The night’s expectations are unreasonably high.
Life is not as whimsical as it appears on Apple iPhone 5 commercials, and that's especially true on New Year's Eve. Every year, you peg December 31 as a celebratory ode to new beginnings, but there's nothing regenerative about losing your cell phone and pissing yourself in a hotel elevator. Don't make the night bigger than it is, because New Year's Eve is just St. Patrick's Day with a formal dress code.
Getting irresponsibly wasted in a full suit just isn’t as fun, TBH.
Getting through the workday in ironed khakis and a pair of Clark desert boots is uncomfortable, but partying with Ke$ha-like fervor in a tailored suit is downright agonizing. For the ladies, the combination of form fitting chiffon, 8" heels, and peach vodka is even worse. On the Fourth of July, you're free to party shirtless and Super Bowl Sunday is sweatpants-laden affair. But, for whatever reason, New Year's Eve buffoonery requires heavy starch and a tie clip. It's just not right.

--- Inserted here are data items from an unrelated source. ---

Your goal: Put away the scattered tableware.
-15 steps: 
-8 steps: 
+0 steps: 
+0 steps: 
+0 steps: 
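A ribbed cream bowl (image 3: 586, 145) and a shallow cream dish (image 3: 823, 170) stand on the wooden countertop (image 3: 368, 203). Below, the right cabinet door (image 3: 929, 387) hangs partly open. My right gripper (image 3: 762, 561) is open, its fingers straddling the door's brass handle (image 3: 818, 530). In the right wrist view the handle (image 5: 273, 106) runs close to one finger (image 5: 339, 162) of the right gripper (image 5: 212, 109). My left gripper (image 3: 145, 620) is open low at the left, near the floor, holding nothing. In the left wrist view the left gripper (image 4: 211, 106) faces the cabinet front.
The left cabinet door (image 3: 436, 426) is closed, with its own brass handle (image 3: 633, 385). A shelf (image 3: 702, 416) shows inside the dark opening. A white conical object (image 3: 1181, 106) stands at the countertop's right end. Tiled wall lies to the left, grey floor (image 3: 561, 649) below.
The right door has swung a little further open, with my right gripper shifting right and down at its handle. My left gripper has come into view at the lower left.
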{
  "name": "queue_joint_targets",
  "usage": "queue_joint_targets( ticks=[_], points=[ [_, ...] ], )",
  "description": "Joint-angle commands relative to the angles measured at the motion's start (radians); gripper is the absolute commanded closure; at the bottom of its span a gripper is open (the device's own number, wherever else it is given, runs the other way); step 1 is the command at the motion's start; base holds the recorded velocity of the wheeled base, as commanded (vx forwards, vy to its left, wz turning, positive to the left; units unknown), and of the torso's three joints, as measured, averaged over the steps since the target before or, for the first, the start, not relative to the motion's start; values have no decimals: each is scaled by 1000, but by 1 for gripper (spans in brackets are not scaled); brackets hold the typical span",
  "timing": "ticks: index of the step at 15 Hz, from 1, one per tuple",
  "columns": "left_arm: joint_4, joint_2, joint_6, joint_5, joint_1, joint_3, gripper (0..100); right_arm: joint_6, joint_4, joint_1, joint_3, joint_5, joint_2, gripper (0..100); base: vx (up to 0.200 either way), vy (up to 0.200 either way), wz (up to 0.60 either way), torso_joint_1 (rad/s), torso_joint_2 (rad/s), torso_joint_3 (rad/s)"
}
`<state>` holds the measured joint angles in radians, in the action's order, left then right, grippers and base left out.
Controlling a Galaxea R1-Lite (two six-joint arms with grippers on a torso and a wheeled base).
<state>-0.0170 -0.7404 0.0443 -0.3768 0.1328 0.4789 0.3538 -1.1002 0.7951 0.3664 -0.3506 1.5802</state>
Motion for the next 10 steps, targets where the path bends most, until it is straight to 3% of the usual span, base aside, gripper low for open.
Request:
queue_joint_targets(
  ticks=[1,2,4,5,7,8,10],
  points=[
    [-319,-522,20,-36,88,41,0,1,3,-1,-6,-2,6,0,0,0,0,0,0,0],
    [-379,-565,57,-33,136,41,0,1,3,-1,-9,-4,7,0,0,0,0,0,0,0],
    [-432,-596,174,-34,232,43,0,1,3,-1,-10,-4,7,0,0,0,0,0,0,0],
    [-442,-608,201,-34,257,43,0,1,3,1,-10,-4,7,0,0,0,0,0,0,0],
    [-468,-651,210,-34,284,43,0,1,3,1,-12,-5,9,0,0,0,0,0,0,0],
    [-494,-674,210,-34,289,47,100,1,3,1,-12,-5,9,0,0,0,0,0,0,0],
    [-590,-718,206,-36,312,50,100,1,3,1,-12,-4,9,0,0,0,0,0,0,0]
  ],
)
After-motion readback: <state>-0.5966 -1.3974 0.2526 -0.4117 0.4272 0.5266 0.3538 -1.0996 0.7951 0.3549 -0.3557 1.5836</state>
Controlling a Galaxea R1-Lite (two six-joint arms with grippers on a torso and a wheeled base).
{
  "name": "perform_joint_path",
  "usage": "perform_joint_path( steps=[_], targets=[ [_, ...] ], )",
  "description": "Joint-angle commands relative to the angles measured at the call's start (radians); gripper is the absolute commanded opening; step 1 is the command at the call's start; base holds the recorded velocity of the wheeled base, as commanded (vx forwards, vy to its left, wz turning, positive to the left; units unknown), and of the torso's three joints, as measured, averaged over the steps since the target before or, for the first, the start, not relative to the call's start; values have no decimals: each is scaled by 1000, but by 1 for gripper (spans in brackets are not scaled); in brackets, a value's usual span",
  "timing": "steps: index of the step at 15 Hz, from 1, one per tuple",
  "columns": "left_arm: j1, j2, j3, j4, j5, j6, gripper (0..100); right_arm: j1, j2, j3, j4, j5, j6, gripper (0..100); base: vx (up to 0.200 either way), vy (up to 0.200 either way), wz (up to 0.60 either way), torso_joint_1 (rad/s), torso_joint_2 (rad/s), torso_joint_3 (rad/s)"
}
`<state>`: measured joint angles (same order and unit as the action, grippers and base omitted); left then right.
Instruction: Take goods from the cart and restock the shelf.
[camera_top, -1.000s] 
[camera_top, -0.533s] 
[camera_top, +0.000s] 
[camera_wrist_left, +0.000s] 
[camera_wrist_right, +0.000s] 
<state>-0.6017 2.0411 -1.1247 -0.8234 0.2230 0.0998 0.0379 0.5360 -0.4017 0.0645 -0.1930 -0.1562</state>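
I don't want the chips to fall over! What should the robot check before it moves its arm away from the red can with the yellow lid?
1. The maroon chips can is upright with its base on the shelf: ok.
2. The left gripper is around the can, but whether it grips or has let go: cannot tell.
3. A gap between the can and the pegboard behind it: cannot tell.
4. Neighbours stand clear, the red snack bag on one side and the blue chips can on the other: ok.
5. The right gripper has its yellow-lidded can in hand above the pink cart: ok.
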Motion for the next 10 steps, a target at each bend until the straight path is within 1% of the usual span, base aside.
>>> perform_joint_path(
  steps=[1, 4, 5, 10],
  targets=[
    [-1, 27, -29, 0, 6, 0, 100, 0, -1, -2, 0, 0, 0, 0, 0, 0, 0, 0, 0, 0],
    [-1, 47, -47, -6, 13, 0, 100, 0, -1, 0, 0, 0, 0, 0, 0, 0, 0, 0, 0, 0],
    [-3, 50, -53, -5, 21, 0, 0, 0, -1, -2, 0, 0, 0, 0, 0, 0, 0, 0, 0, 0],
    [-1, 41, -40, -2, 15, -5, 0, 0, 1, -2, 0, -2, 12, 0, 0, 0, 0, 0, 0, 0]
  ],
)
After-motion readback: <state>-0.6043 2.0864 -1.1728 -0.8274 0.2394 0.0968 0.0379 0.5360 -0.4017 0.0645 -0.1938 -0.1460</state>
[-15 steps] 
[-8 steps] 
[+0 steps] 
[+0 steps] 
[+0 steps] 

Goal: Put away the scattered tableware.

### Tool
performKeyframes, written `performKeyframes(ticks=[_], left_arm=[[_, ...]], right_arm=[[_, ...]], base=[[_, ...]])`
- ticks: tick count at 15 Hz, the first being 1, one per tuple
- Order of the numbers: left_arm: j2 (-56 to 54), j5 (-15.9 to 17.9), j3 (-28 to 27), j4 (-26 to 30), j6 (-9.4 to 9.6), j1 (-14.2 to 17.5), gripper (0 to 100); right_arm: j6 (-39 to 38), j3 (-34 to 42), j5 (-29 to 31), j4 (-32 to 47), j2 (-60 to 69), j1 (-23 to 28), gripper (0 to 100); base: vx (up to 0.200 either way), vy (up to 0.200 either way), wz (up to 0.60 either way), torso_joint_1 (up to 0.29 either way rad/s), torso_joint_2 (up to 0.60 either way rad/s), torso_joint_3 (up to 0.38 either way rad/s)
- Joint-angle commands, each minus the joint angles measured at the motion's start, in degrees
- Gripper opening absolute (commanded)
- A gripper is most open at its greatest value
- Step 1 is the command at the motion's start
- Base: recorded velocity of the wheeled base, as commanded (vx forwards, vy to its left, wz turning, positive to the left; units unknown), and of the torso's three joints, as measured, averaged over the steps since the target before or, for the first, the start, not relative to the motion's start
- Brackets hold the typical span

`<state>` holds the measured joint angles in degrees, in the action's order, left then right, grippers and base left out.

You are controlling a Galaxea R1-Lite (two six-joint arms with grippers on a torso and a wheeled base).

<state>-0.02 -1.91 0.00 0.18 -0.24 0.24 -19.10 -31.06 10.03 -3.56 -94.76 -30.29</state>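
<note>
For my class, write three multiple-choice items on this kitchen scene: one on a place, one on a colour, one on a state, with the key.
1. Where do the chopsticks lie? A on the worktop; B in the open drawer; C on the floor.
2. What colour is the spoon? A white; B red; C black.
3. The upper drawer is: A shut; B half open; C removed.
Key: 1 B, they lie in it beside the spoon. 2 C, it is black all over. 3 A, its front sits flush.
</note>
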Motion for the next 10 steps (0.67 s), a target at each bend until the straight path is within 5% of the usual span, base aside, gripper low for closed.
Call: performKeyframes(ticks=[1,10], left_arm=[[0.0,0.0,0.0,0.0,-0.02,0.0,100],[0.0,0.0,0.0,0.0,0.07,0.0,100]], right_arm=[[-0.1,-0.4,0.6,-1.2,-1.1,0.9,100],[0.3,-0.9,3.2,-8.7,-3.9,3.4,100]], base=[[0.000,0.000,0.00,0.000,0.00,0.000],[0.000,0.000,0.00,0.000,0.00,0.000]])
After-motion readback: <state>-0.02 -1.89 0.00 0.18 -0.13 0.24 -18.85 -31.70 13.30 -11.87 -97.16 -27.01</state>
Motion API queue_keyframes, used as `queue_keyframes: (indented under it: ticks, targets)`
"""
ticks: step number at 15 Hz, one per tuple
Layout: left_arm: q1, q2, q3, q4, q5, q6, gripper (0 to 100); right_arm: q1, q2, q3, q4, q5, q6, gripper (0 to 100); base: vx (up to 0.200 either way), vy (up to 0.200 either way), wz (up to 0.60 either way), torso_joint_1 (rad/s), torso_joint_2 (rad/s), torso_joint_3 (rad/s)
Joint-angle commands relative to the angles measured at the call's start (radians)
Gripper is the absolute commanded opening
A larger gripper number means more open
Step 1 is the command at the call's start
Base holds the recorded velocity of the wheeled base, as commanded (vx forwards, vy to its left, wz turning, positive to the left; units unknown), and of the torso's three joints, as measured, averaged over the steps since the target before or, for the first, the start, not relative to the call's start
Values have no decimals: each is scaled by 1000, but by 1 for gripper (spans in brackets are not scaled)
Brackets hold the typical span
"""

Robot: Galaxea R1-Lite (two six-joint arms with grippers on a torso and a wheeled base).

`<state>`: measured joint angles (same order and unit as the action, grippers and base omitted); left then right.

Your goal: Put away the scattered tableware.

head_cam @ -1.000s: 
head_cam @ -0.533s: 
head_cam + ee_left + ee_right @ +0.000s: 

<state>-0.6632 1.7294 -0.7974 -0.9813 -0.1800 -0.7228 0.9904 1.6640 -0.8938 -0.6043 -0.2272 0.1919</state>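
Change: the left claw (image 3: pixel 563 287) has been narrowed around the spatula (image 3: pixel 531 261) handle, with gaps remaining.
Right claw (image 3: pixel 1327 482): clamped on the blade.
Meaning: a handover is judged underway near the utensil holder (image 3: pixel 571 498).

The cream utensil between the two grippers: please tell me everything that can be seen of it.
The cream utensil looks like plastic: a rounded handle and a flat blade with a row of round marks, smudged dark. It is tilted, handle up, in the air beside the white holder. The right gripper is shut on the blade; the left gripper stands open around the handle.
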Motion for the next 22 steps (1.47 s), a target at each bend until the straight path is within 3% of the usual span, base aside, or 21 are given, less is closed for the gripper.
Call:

Doing NYE properly means beginning 2014 with a 48-hour hangover.
New Year's Eve is not a time to exercise restraint; it's an Usain Bolt-like sprint to the peak of sloshed mountain, and drinking your weight in bubbly definitely has a price. The remainder of your holiday break will be spent with a splitting headache and a mouth as dry as the Atacama Desert.
Rallying for 2014 is hard when you’re crippled with the regret of December 31.
Nothing derails your New Year's Eve resolutions faster than last call on 2013. A two-day hangover requires a ceaseless onslaught of Chipotle, which shelves the healthy eating edicts until February, and good luck getting on the treadmill when your every burp is a whiskey shot revisited.
And, it’s all for a 10-second countdown.
No holiday requires as much planning and hoopla as New Year's Eve, but it's all for a 10 second countdown and a stupid ball drop. For other holidays, you get presents, a turkey feast, or a fuckton of candy. But, New Year's Eve is just a costly, sloppy mishmash of d-bags and vomit-soaked toilet seats. NYE can GTFOH. Wake us up when it's 2014.